EXERCISE AIM: Every line containing the word "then" must be pulled from the records.

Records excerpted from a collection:
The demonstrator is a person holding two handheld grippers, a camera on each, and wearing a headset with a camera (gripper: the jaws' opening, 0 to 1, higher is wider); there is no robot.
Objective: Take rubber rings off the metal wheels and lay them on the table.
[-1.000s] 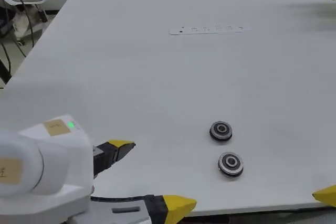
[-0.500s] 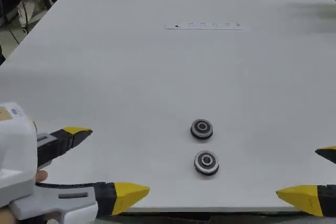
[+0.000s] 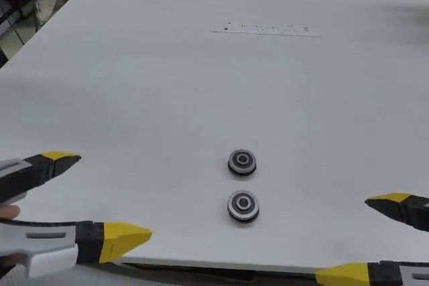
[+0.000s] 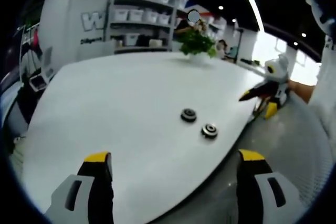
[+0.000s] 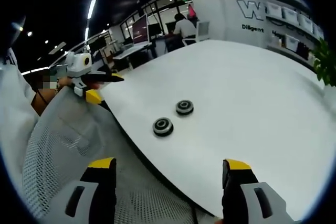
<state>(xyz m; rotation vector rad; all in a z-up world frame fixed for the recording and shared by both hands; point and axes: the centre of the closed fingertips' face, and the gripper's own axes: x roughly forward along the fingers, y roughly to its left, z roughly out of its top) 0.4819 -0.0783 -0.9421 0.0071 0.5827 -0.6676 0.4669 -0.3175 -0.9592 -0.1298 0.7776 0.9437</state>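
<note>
Logging the tools first: the left gripper has its jaws wide apart and nothing between them. It hangs at the near left edge of the table. In the left gripper view we see one yellow tip over the tabletop and the other out past the edge, over the floor. The right gripper is likewise spread and empty, at the near right edge. In the right gripper view one tip sits over the tabletop and the other over a white mesh below the edge. Each gripper shows in the other's view, across the table corner.

Two wheels lie flat on the table between the grippers, close to the front edge. The near wheel sits just in front of the far wheel, and the two are apart. We record a dark ring around the metal hub on each. Both grippers are well apart from the wheels, with bare tabletop between tool and wheel on either side. From the left the pair shows at and, from the right at and.

Further out, a white power strip lies across the far middle of the table. A plant stands at the far end. Beyond the table we note shelves against a wall and a seated person at a desk.
</note>
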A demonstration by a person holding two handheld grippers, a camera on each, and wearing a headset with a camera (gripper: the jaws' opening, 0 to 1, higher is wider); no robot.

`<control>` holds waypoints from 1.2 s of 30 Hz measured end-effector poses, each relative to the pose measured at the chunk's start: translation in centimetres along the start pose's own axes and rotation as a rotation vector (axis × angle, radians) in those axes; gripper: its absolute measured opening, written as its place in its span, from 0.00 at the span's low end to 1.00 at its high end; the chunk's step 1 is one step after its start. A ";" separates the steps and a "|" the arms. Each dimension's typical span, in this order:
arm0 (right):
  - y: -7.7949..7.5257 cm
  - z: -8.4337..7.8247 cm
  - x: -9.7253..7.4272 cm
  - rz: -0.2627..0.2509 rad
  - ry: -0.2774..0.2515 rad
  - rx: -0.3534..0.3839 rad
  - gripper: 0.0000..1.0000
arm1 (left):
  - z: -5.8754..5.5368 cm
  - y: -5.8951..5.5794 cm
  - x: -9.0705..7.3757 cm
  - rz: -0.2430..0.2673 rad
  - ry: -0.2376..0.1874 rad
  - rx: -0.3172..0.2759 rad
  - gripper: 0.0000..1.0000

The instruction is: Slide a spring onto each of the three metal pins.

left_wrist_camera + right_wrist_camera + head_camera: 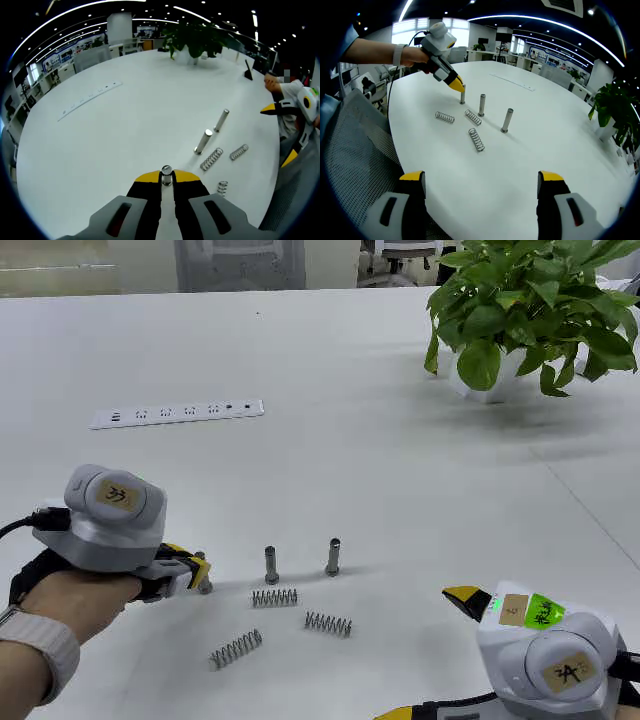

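White table [380,460] holds pins [271,564], springs [275,597], power strip [177,413], potted plant [520,300].

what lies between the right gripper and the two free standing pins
In the right gripper view, one spring lies flat straight ahead of the right gripper, and a second spring lies just before the two pins.

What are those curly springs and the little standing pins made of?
The springs look like thin steel wire: grey, coiled, with small glints. The pins look like solid polished metal, probably steel: silvery with bright shiny tops. Exactly which metal, I can't tell.
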State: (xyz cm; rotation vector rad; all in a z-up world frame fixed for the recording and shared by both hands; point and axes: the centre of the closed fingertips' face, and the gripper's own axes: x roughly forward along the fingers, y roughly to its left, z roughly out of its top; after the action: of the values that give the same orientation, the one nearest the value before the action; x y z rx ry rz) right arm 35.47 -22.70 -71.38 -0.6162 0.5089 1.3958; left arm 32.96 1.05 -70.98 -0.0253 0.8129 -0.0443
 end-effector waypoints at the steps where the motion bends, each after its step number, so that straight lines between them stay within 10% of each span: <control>1: 0.0 0.0 0.0 0.000 0.000 0.000 0.94 | 0.0 0.0 0.0 0.002 -0.002 0.000 0.07; 36: -0.1 0.9 -0.2 -0.011 -0.039 -0.003 0.96 | -0.1 -1.0 0.0 -0.006 -0.058 0.038 0.08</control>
State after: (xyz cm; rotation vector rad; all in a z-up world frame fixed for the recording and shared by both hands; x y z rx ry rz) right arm 35.56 -22.21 -70.59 -0.5925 0.4711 1.3958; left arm 32.82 0.04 -70.97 0.0067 0.7535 -0.0639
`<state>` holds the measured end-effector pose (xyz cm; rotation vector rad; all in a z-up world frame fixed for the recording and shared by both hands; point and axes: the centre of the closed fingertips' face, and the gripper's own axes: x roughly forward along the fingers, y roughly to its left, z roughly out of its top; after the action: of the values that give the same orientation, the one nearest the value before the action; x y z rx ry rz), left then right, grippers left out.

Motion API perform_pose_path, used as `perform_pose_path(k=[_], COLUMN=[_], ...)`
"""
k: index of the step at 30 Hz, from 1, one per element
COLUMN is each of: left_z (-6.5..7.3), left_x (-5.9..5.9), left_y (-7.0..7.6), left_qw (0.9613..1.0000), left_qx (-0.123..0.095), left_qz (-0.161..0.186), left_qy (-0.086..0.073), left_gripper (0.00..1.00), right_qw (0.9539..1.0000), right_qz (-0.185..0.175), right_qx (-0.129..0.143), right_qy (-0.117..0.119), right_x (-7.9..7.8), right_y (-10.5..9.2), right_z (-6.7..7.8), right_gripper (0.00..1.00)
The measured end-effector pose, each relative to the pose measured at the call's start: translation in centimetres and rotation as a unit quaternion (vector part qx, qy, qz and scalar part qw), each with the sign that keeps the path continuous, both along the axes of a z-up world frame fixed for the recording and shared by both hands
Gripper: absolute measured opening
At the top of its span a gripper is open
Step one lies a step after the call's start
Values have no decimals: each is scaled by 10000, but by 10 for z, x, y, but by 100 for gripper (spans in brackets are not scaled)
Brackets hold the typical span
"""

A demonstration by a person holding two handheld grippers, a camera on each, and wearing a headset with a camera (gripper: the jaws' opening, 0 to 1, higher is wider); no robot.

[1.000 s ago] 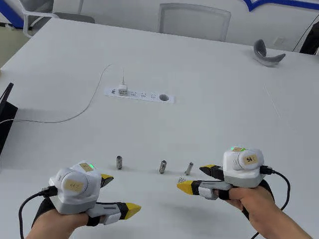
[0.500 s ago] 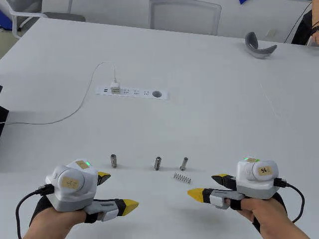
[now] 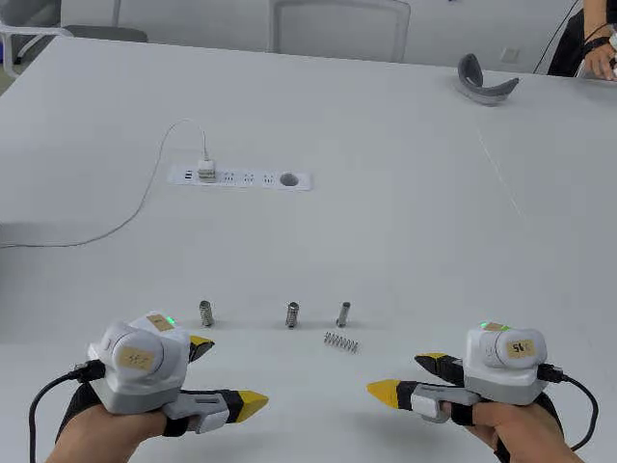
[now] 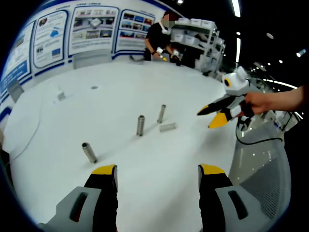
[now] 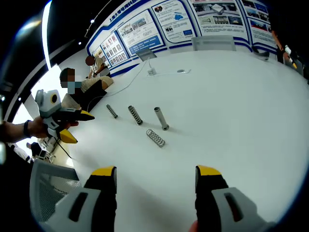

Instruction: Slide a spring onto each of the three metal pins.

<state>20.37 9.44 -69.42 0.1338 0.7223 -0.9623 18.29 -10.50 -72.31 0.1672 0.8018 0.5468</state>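
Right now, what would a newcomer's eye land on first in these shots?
Three pins stand in a row on the white table: the left pin and middle pin wear springs, while the right pin is bare, with a loose spring lying just in front of it. The left claw and right claw hover open nearer the person, holding nothing.

The right gripper has pulled back toward the person. A second ago its yellow tip was right next to the loose spring. Now the spring lies well out in front of the gripper's wide-apart jaws, and nothing touches it. The gripper has also moved away from the bare pin, which now stands farther ahead of it, just past the spring.
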Motion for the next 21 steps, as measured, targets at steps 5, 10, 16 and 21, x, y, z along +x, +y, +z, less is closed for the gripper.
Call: perform_pose_path(k=[5, 10, 16, 21], left_z=[-1, -4, -7, -10], left_x=[-4, -7, -8, -7], left_y=[-12, -25, -45, -64], left_qw=[9997, 9990, 9977, 9963], left_qx=[81, 152, 198, 209], left_qz=[-213, -414, -640, -833], left_qy=[-30, -37, -42, -64], left_gripper=[70, 70, 69, 69], right_qw=[10000, 9999, 9999, 9998], right_qz=[-51, -82, -97, -100], right_qx=[22, 61, 118, 176], right_qy=[2, -4, 24, 42], right_x=[-4, -7, -14, -18], right_y=[-5, -8, -10, -12], right_z=[-1, -1, 0, 0], right_gripper=[68, 68, 68, 68])
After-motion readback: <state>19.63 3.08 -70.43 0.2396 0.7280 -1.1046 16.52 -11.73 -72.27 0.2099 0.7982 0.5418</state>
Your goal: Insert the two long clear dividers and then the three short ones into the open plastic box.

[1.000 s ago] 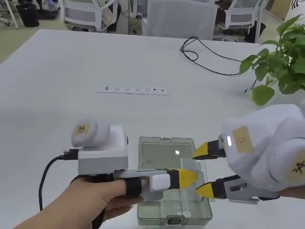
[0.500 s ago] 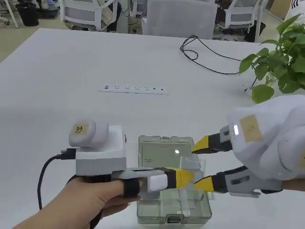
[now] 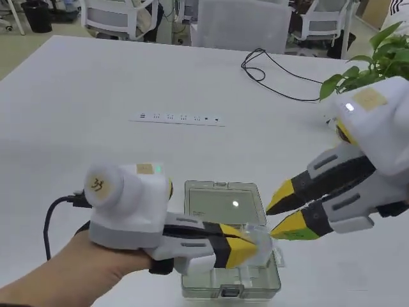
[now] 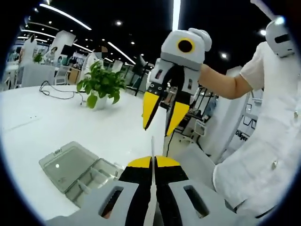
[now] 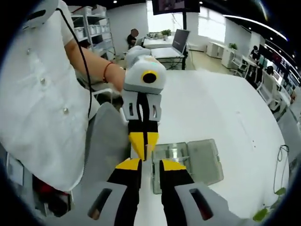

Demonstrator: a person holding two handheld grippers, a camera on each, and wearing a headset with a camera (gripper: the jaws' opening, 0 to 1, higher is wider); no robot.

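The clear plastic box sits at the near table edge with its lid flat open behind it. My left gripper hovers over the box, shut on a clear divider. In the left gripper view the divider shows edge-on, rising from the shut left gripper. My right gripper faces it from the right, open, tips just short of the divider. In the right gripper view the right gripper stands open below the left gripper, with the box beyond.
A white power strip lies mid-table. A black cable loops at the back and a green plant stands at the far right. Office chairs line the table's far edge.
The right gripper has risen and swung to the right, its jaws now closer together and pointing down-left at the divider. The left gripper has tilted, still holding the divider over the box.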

ANSWER TO THIS EXERCISE:
`<state>` holds the measured end-effector pose (xyz cm; rotation vector rad; all in a z-up world frame fixed for the recording and shared by both hands; point and axes: the centre of the closed fingertips' face, and the gripper's own axes: x roughly forward along the fingers, y roughly to its left, z roughly out of its top; after the action: of the values that give the same orientation, the one nearest the value before the action; x y z rx ry rz), left then right, grippers left out.
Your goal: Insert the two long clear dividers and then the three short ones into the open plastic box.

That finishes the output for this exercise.